*Problem to solve*.
Across the records below, how many lines include the word "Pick"? State only the number.

===== Records shown =====

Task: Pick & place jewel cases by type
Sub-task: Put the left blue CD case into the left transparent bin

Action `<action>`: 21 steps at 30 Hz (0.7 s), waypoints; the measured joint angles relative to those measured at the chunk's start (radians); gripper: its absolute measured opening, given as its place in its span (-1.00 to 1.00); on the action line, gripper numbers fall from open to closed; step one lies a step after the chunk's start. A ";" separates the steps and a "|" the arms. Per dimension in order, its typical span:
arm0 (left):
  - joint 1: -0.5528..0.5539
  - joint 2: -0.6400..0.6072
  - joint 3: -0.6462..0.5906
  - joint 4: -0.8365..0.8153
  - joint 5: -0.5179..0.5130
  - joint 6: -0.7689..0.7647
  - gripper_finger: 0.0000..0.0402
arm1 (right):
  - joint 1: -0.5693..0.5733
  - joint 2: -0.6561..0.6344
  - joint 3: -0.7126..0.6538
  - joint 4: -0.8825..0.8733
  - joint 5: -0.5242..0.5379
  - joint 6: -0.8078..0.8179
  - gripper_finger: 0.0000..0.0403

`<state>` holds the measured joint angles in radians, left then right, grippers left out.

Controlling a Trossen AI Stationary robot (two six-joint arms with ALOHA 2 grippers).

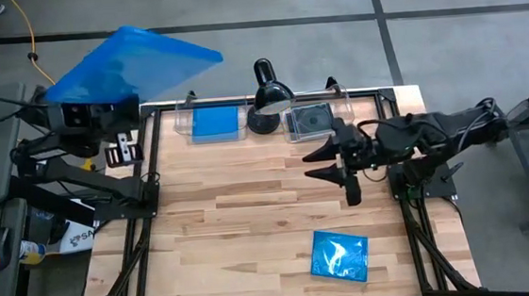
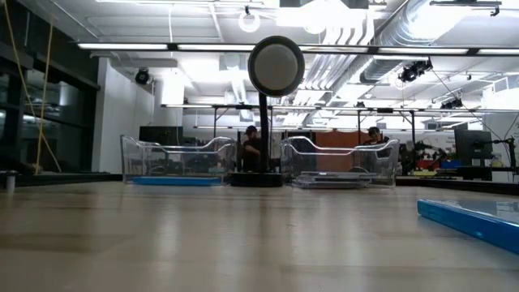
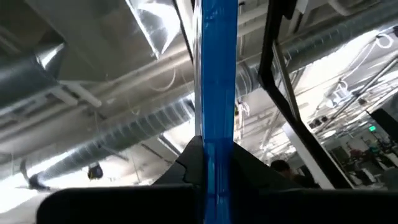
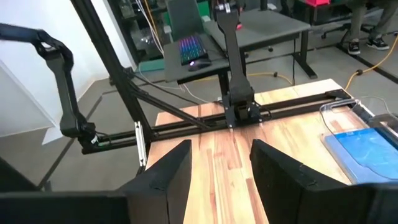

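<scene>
We see the left gripper (image 1: 101, 112) raised at ten o'clock off the table (image 1: 252, 234), clamped on a blue jewel case (image 1: 130, 61). The right gripper (image 1: 320, 160) waits at three o'clock, fingers apart and empty. Another blue case (image 1: 340, 255) lies at five o'clock. At twelve o'clock, the left bin (image 1: 213, 119) holds a blue case (image 1: 214, 124) and the right bin (image 1: 321, 117) a dark case (image 1: 310, 120).

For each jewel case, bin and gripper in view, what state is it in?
Left gripper: shut on blue case, raised off the table's left edge.
Held blue case: lifted, tilted.
Right gripper: open, empty.
Loose blue case: flat on table.
Left bin: holds blue case.
Right bin: holds dark case.
</scene>
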<state>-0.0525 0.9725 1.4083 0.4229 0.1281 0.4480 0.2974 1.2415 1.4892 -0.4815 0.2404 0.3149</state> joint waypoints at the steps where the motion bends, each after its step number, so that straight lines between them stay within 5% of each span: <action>1: 0.000 0.011 0.016 0.001 0.006 0.009 -0.89 | 0.000 0.006 0.000 0.000 0.000 0.001 -0.26; 11: 0.000 0.028 0.137 -0.526 0.016 0.221 -0.89 | 0.006 0.023 0.000 -0.009 0.015 0.044 -0.25; 21: 0.000 0.031 0.136 -0.675 -0.105 0.491 -0.89 | 0.006 0.023 0.000 -0.009 0.043 0.051 -0.25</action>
<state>-0.0525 1.0038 1.5444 -0.2521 0.0232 0.9394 0.3038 1.2648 1.4895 -0.4900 0.2837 0.3664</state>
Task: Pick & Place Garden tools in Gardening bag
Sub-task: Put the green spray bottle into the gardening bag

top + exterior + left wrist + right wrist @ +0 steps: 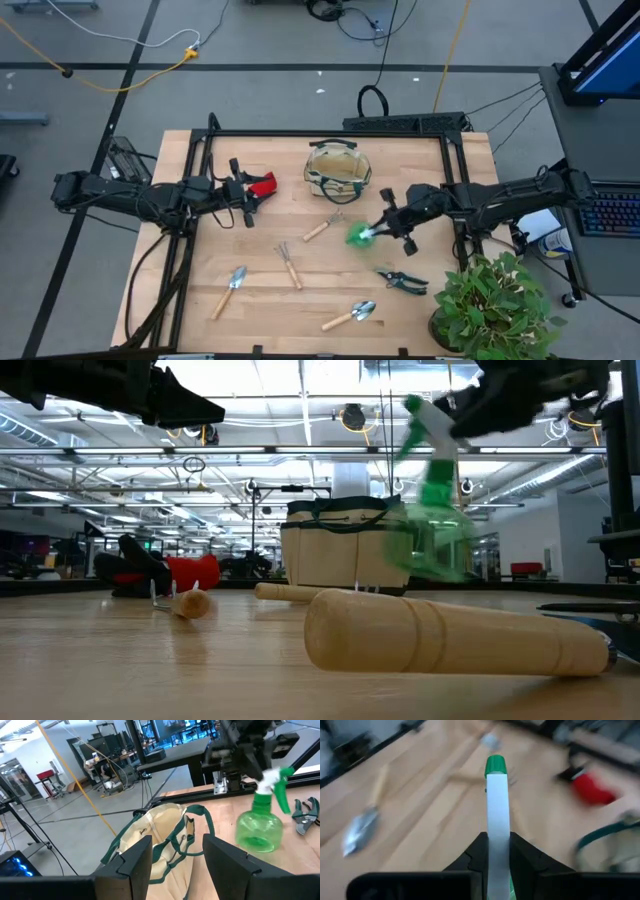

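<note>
My right gripper [385, 226] is shut on a green spray bottle with a white head [358, 235], right of the table's middle; the bottle also shows in the low view [435, 490] and in the left wrist view [259, 825]. The tan gardening bag with green trim [338, 170] stands upright at the far middle. My left gripper [172, 855] is open and empty, above the table beside a red item [262, 184] that lies on the wood. Two hand forks [322, 226] [290, 265], two trowels [229, 290] [350, 316] and black pruning shears [402, 280] lie flat. My right gripper pinches the bottle's white spray head [497, 820] between its two fingers, behind the green nozzle [495, 764]. The fingers come from the table's right, slanting down, and lie along the head. The green body [440, 530] hangs tilted below the gripper, seemingly clear of the table.
A leafy potted plant [490, 305] stands at the near right corner, next to the shears. A black frame [330, 133] runs along the table's far and side edges. Bare wood lies between the bag and the forks.
</note>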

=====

*Answer area*.
2